Preparazione di impalcature renali decellularizzate nei ratti

Questo protocollo consente di sviluppare impalcature vascolarizzate utilizzando reni in un modello di ratto. Il rene è l'organo più adatto per impalcature di cellule staminali differenziate. Questo è un protocollo di grande successo per la decellularizzazione del rene.

Rimuove efficacemente i nuclei con la minima distruzione dell'ultrastruttura ECM. Questa tecnica può essere applicata alla medicina dei trapianti e all'ingegneria tissutale. A dimostrare la procedura sarà Kim Joo Hyoung, professore associato di chirurgia plastica del mio laboratorio.

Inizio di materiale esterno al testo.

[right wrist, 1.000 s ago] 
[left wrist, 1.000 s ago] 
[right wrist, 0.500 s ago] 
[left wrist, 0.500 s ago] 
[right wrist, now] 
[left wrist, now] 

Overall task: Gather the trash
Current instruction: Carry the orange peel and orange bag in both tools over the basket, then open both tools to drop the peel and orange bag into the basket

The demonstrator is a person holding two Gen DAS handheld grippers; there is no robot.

Per iniziare, posizionare il ratto Sprague Dawley di otto settimane su un tampone riscaldante e posizionare una sonda termometro rettale nel retto per monitorare la temperatura interna. Dopo aver anestetizzato il topo, posizionarlo in posizione supina e fissare i quattro arti al tavolo con del nastro adesivo. Radere e pulire l'addome con sapone germicida.

Applicare il 2%Betadine per almeno uno o due minuti, quindi pulirlo con una soluzione di etanolo al 70%. Ripetere questa sequenza tre volte. Coprire il campo operatorio con un drappo sterile e fenestrato.

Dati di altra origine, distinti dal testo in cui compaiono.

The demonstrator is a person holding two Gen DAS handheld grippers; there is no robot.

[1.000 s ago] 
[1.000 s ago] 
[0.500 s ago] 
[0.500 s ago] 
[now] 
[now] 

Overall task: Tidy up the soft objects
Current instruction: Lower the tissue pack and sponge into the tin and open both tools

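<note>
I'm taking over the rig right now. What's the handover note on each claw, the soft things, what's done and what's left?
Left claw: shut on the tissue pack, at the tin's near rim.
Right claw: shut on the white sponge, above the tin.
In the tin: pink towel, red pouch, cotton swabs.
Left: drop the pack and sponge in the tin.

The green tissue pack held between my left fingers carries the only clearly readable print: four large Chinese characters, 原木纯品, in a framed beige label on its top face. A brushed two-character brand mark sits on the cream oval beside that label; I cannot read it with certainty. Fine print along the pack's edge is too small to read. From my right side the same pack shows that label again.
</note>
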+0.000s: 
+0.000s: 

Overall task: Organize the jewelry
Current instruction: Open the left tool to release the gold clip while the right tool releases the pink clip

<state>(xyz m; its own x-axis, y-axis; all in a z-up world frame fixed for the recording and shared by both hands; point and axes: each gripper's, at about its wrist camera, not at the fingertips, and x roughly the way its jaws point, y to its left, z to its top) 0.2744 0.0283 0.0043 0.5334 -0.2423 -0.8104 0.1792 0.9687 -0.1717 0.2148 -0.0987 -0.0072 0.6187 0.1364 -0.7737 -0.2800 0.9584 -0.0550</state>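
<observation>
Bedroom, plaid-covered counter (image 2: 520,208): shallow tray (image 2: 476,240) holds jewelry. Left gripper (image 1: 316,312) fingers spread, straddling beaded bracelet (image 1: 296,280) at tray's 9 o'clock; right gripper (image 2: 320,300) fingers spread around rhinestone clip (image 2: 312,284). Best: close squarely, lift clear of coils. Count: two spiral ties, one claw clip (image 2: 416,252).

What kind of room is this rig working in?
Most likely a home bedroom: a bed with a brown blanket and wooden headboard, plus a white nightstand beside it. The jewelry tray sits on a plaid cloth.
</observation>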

Fai un'incisione addominale verticale ed esponi il rene sinistro, l'utere, l'aorta addominale e la vena cava inferiore. Sezionare il tessuto poco prima di tagliare il pedicolo. Preparare 50 millilitri di soluzione perfusione per ratto mescolando PBS con circa 10 unità per millilitro eparina.

Mescola volumi uguali dell'8%PFA con PBS per creare la soluzione PFA al 4%. Estendere l'incisione addominale verticale cranicamente, assicurandosi di disegnare le forbici lontano dagli organi durante il taglio per evitare danni. Continuare l'incisione attraverso la gabbia toracica, quindi tagliare attraverso il diaframma sollevando lo sterno.

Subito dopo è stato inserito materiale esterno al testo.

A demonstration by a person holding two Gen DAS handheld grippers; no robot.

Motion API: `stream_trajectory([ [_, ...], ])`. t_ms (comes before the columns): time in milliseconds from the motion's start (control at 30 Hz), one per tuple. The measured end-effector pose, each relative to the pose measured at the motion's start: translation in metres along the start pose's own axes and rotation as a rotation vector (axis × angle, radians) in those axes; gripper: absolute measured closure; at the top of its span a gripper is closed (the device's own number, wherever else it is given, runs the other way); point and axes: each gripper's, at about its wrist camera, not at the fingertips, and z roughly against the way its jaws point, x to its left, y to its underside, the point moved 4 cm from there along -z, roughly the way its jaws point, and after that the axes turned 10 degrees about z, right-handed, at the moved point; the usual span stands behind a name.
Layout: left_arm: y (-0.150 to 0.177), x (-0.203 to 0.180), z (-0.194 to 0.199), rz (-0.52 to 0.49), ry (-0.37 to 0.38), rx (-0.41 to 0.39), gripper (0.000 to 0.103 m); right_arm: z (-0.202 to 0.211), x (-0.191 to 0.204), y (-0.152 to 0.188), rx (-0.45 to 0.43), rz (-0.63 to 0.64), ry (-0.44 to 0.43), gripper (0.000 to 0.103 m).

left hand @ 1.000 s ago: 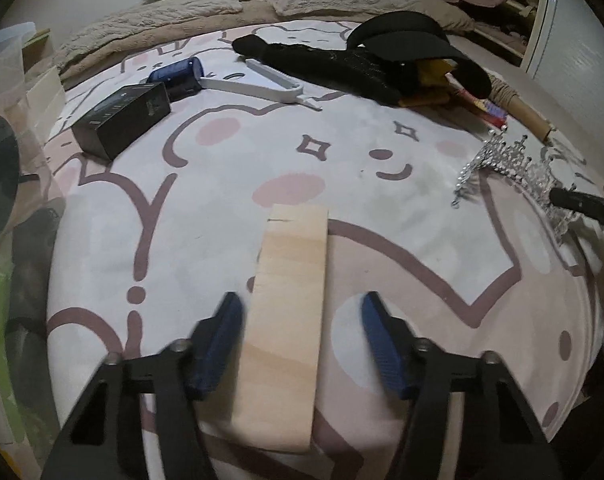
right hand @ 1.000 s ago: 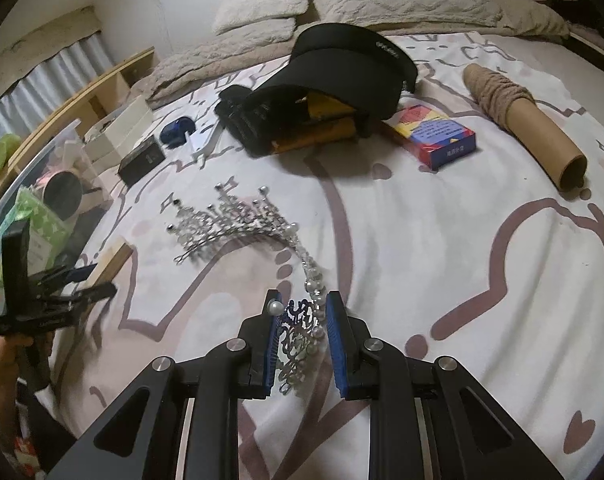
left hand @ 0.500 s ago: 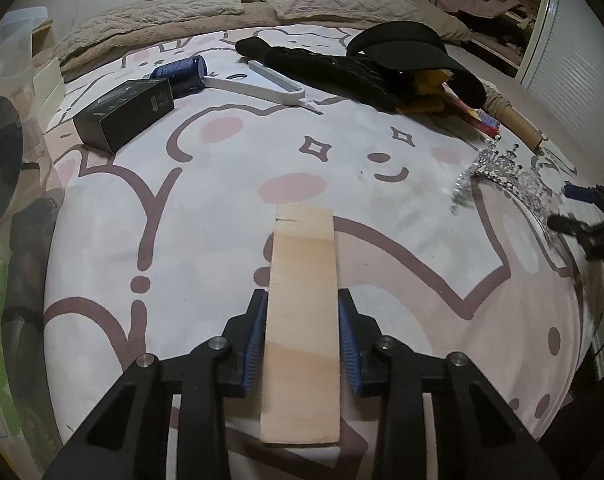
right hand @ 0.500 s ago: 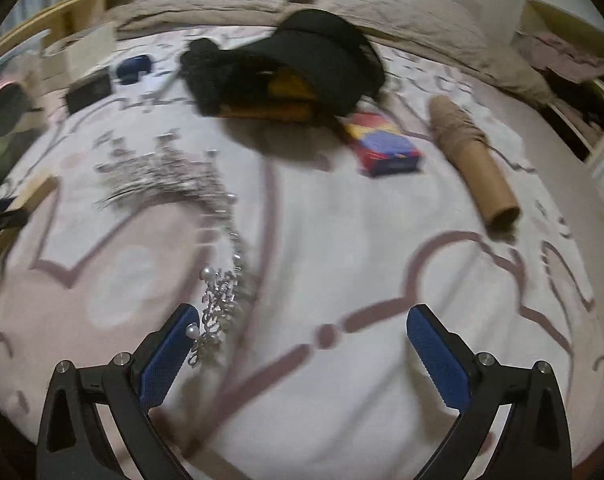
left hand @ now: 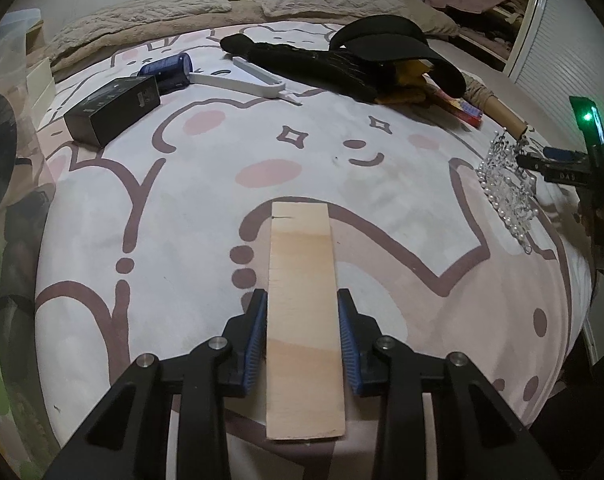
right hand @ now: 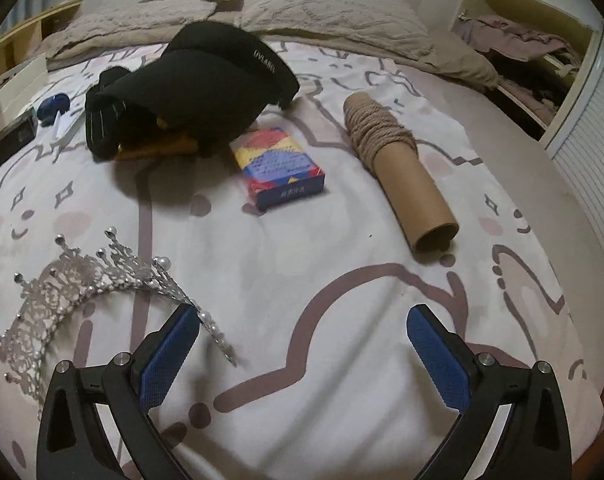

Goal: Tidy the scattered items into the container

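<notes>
My left gripper [left hand: 302, 296] is shut on a pale wooden board [left hand: 302, 256], its blue pads pressed on the two long edges. The board lies flat on the patterned bedspread, pointing away from me. My right gripper [right hand: 302, 312] stands wide open just above the bedspread with nothing between its fingers. The silver tiara [right hand: 82, 284] lies to its left, one end running by the left finger [right hand: 170, 352]. In the left wrist view the tiara [left hand: 505, 184] sits at the far right. A clear plastic bin [left hand: 10, 36] stands at the bed's left edge.
Scattered on the bed are a black box [left hand: 114, 110], a blue roll [left hand: 168, 68] with a white handle, a black visor cap [right hand: 222, 76] over gloves, a colourful card box [right hand: 280, 168] and a twine-wrapped cardboard tube [right hand: 397, 168]. Pillows line the head.
The left jaws closed from either side onto the wooden board. The right gripper let go of the tiara's end, opened wide and swung to the right.
</notes>
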Motion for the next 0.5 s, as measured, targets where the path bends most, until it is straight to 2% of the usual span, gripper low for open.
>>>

Ritrai il lembo sciolto della pelle con un morsetto Allis e libera il cuore strappando qualsiasi tessuto connettivo con le pinze. Aprire la linea PBS e assicurarsi che fluisco prima di posizionare l'ago nel ventricolo sinistro. Tenere delicatamente il cuore con pini smussati e utilizzare un emostato per controllare l'ago.

L'ago deve essere inserito non più di un quarto di pollice. Mentre si sostiene il cuore con l'ago e l'emostato, individuare l'atrio destro e tagliarlo attraverso di esso con forbici per iridectomia. Appoggia l'emostato sul corpo del topo e assicurati che l'ago sia ancora posizionato all'interno del cuore.

Continuare a perfondere PBS per quattro minuti o più se c'è ancora sangue visibile nel rene e nel fegato. Raccogliere il rene sinistro con l'aorta addominale e la vena cava inferiore. Ligate l'urigatore, l'aorta toracica, la vena cava superiore e i rami dell'aorta addominale.

Mantenere l'organo idratato in DPBS in una piastra di Petri di 10 centimetri. Cannulate l'aorta addominale e la vena cava inferiore con un catetere calibro 23. Per rimuovere il sangue residuo, collegare la cannula con una pompa peristaltica e lavare l'organo con 500 millilitri di DPBS e 16 unità per millilitro eparina per 90 minuti a cinque giri/min e 37 gradi Celsius.

Per decellularizzare il rene, perfonderlo con 1%Triton X-100 per tre ore e quindi con una soluzione di SDS dello 0,75% per sei ore a una pressione costante di 40 millilitri di mercurio. Per rimuovere l'SDS residuo, perfondere il campione con 1%penicillina in acqua distillata per 18 ore e quindi con DPBS sterile e 16 unità per millilitro eparina per 90 minuti. La morfologia grossolana dei reni del ratto era rosso scuro.

Dopo la decellularizzazione, il rene divenne pallido e traslucido. Il DNA genomico residuo è stato quantificato in impalcature renali decellularizzate e confrontato con quello dei reni nativi, confermando che il DNA genomico tissutale è stato quasi eliminato dopo la decellularizzazione. Da 14 casi, il contenuto medio di DNA era di 115,05 nanogrammi per microlitro per il controllo e 1,96 nanogrammi per microlitro per l'impalcatura decellularizzata.

In totale, il 98,3% del DNA è stato rimosso. La struttura tridimensionale fu mantenuta, e i glomeruli acellulari furono conservati nel parenchima corticale. Quando si inserisce l'ago nel ventricolo sinistro, deve essere inserito non più di un quarto di pollice.

Qualsiasi ulteriore inserimento può uscire dall'altra parte. Siamo confidiamo che questa tecnica aprirà una nuova prospettiva nel campo dell'ingegneria tissutale.